**Work to be completed:** Reproduce the records word for word, leaving out any pictures they hold.

——————————

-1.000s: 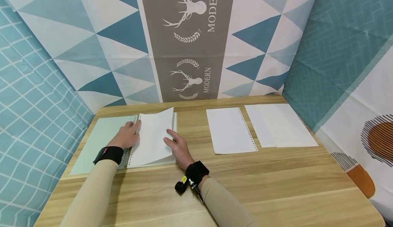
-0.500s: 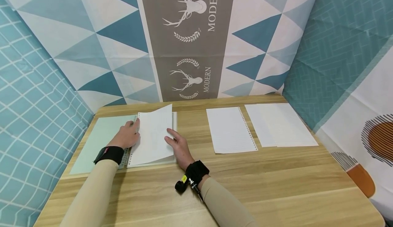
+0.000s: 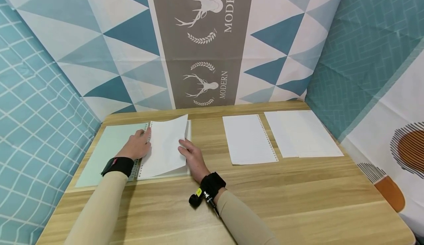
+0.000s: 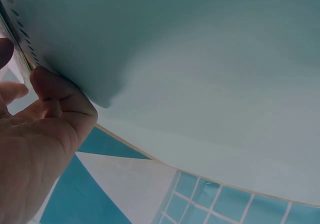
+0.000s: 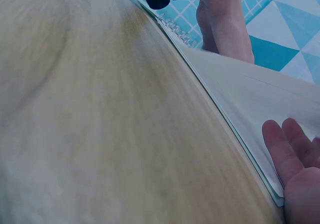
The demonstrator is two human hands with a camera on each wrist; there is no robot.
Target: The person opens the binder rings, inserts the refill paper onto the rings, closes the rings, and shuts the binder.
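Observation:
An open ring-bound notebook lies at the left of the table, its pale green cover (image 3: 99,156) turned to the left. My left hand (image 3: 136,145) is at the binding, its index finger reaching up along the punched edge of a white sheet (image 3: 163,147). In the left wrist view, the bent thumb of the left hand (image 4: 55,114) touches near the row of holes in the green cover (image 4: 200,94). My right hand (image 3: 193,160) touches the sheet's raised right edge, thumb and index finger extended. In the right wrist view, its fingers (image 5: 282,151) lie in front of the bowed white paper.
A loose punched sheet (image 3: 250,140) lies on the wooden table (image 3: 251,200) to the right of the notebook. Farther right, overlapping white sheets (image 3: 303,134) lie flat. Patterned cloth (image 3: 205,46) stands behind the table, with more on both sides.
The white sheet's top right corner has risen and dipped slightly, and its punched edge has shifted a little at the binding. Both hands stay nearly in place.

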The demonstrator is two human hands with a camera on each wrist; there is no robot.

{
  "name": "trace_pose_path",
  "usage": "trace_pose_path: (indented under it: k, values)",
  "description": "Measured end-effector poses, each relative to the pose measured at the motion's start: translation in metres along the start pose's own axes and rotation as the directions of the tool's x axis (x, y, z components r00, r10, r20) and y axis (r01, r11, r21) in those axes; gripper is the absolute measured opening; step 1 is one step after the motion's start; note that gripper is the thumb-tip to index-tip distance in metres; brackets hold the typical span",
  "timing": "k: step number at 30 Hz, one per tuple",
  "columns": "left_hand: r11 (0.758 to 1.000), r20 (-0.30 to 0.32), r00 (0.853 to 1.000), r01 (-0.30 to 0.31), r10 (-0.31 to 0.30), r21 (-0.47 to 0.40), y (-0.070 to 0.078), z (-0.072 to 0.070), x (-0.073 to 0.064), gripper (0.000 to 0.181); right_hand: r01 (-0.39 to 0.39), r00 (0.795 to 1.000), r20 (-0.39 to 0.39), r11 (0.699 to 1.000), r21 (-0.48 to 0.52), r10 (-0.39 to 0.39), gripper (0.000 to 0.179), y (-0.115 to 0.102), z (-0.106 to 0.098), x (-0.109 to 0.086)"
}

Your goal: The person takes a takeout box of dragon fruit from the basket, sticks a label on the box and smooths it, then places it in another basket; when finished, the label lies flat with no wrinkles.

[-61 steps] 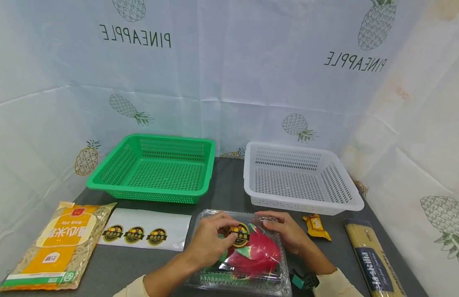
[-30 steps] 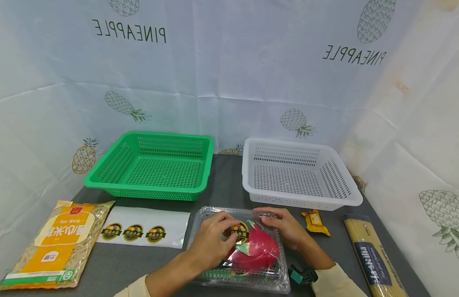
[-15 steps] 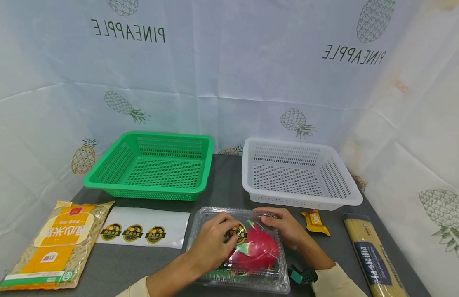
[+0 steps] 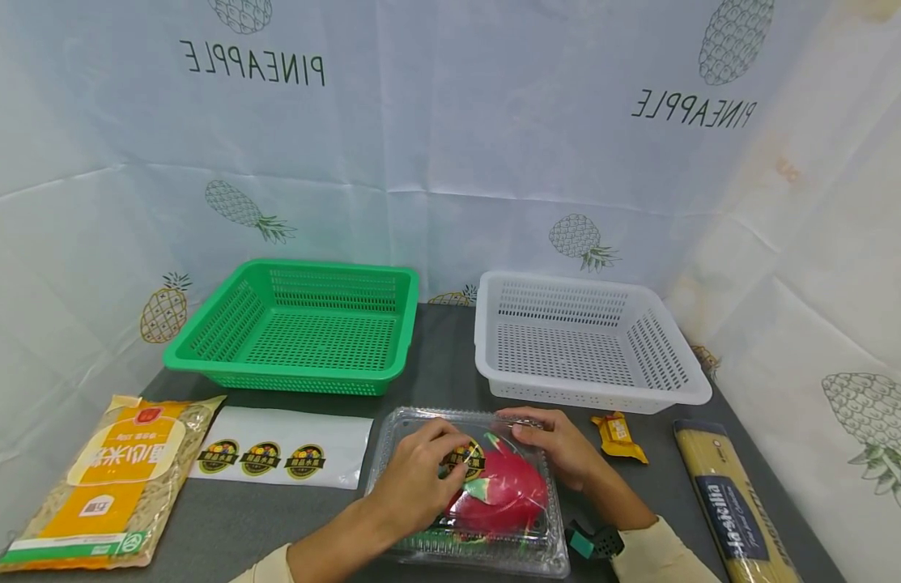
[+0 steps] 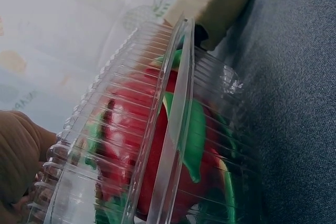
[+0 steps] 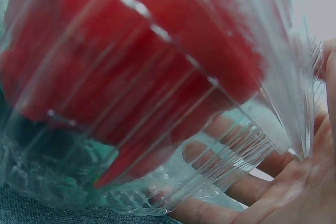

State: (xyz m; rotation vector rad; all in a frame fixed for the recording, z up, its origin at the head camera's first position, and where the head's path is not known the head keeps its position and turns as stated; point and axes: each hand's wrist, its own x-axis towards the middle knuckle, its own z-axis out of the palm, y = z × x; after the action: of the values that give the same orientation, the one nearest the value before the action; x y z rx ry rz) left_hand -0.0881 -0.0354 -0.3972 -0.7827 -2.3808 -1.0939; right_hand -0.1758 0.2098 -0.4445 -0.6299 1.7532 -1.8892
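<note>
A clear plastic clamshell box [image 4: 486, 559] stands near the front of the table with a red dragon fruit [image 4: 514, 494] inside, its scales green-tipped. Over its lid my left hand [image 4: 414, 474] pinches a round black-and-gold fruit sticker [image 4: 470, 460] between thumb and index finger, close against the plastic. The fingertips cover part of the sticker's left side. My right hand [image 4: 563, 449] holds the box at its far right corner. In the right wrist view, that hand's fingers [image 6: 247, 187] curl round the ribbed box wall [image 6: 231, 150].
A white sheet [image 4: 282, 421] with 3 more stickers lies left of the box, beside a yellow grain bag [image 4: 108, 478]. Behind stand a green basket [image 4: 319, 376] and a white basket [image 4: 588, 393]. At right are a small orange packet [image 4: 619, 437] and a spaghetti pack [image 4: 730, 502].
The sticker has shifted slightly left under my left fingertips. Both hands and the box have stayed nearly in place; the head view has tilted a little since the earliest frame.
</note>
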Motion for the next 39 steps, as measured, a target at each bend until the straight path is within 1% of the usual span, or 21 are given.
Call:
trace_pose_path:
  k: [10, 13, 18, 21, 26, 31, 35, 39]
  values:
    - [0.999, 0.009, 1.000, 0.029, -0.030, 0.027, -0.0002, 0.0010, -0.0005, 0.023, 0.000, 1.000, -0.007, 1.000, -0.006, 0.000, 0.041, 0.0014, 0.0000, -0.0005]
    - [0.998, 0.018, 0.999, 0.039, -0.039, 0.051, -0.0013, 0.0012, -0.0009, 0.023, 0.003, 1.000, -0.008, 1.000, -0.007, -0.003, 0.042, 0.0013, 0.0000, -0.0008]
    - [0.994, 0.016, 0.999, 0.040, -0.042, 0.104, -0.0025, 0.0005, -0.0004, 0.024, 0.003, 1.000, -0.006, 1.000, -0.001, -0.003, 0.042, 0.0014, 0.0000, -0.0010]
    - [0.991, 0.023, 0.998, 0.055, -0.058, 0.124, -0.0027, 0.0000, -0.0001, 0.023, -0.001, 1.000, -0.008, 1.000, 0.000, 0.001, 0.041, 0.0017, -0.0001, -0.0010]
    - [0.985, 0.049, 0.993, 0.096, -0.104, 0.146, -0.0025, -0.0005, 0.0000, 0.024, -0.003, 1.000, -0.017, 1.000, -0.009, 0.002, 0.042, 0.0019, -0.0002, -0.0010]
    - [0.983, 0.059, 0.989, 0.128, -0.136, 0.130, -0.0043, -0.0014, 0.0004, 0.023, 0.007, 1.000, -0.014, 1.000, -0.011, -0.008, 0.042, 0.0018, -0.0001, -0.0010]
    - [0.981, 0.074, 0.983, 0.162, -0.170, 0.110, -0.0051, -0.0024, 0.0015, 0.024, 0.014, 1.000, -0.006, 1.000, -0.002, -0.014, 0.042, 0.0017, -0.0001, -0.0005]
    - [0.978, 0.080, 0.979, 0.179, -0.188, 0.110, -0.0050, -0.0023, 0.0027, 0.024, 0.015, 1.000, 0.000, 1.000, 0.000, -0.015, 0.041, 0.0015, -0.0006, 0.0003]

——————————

**Solution for this problem:**
-1.000s: 
-0.500s: 
+0.000s: 
+0.000s: 
+0.000s: 
The demonstrator is two human hands with a camera on each wrist; there is no robot.
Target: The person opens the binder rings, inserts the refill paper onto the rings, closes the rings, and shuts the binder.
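Observation:
An open ring-bound notebook lies at the left of the table, its pale green cover (image 3: 99,156) turned to the left. My left hand (image 3: 136,145) is at the binding, its index finger reaching up along the punched edge of a white sheet (image 3: 163,147). In the left wrist view, the bent thumb of the left hand (image 4: 55,114) touches near the row of holes in the green cover (image 4: 200,94). My right hand (image 3: 193,160) touches the sheet's raised right edge, thumb and index finger extended. In the right wrist view, its fingers (image 5: 282,151) lie in front of the bowed white paper.
A loose punched sheet (image 3: 250,140) lies on the wooden table (image 3: 251,200) to the right of the notebook. Farther right, overlapping white sheets (image 3: 303,134) lie flat. Patterned cloth (image 3: 205,46) stands behind the table, with more on both sides.
The white sheet's top right corner has risen and dipped slightly, and its punched edge has shifted a little at the binding. Both hands stay nearly in place.
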
The demonstrator is two human hands with a camera on each wrist; there is no robot.

{
  "name": "trace_pose_path",
  "usage": "trace_pose_path: (indented under it: k, values)",
  "description": "Measured end-effector poses, each relative to the pose measured at the motion's start: translation in metres along the start pose's own axes and rotation as the directions of the tool's x axis (x, y, z components r00, r10, r20) and y axis (r01, r11, r21) in those axes; gripper is the absolute measured opening; step 1 is one step after the motion's start; note that gripper is the thumb-tip to index-tip distance in metres; brackets hold the typical span",
  "timing": "k: step number at 30 Hz, one per tuple",
  "columns": "left_hand: r11 (0.758 to 1.000), r20 (-0.30 to 0.32), r00 (0.853 to 1.000), r01 (-0.30 to 0.31), r10 (-0.31 to 0.30), r21 (-0.47 to 0.40), y (-0.070 to 0.078), z (-0.072 to 0.070), x (-0.073 to 0.064), gripper (0.000 to 0.181); right_hand: r01 (-0.39 to 0.39), r00 (0.795 to 1.000), r20 (-0.39 to 0.39), r11 (0.699 to 1.000), r21 (-0.48 to 0.52), r10 (-0.39 to 0.39), gripper (0.000 to 0.179), y (-0.115 to 0.102), z (-0.106 to 0.098), x (-0.109 to 0.086)"
}

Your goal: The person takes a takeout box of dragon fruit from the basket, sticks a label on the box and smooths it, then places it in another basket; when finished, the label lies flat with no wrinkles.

[-61 steps] 
[-30 steps] 
[-15 steps] 
[+0 steps] 
[+0 steps] 
[+0 steps] 

State: (xyz m; rotation vector rad; all in a frame fixed for the recording, z up, its origin at the head camera's first position, and where the head's path is not known the head keeps its position and turns as stated; point and axes: each hand's wrist, its own x-axis towards the middle knuckle, its own z-axis out of the palm, y = z × x; after the action: of the values that give the same orientation, the one nearest the value before the action; x y z rx ry rz) left_hand -0.0881 -0.0354 -0.3972 -0.7827 -2.3808 -1.0939; right_hand -0.1758 0.2098 -0.4445 -0.6299 1.7532 -1.8892
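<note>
A clear plastic clamshell box [image 4: 486, 559] stands near the front of the table with a red dragon fruit [image 4: 514, 494] inside, its scales green-tipped. Over its lid my left hand [image 4: 414, 474] pinches a round black-and-gold fruit sticker [image 4: 470, 460] between thumb and index finger, close against the plastic. The fingertips cover part of the sticker's left side. My right hand [image 4: 563, 449] holds the box at its far right corner. In the right wrist view, that hand's fingers [image 6: 247, 187] curl round the ribbed box wall [image 6: 231, 150].
A white sheet [image 4: 282, 421] with 3 more stickers lies left of the box, beside a yellow grain bag [image 4: 108, 478]. Behind stand a green basket [image 4: 319, 376] and a white basket [image 4: 588, 393]. At right are a small orange packet [image 4: 619, 437] and a spaghetti pack [image 4: 730, 502].
The sticker has shifted slightly left under my left fingertips. Both hands and the box have stayed nearly in place; the head view has tilted a little since the earliest frame.
</note>
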Motion for the next 39 steps, as measured, a target at each bend until the straight path is within 1% of the usual span, or 21 are given.
Call:
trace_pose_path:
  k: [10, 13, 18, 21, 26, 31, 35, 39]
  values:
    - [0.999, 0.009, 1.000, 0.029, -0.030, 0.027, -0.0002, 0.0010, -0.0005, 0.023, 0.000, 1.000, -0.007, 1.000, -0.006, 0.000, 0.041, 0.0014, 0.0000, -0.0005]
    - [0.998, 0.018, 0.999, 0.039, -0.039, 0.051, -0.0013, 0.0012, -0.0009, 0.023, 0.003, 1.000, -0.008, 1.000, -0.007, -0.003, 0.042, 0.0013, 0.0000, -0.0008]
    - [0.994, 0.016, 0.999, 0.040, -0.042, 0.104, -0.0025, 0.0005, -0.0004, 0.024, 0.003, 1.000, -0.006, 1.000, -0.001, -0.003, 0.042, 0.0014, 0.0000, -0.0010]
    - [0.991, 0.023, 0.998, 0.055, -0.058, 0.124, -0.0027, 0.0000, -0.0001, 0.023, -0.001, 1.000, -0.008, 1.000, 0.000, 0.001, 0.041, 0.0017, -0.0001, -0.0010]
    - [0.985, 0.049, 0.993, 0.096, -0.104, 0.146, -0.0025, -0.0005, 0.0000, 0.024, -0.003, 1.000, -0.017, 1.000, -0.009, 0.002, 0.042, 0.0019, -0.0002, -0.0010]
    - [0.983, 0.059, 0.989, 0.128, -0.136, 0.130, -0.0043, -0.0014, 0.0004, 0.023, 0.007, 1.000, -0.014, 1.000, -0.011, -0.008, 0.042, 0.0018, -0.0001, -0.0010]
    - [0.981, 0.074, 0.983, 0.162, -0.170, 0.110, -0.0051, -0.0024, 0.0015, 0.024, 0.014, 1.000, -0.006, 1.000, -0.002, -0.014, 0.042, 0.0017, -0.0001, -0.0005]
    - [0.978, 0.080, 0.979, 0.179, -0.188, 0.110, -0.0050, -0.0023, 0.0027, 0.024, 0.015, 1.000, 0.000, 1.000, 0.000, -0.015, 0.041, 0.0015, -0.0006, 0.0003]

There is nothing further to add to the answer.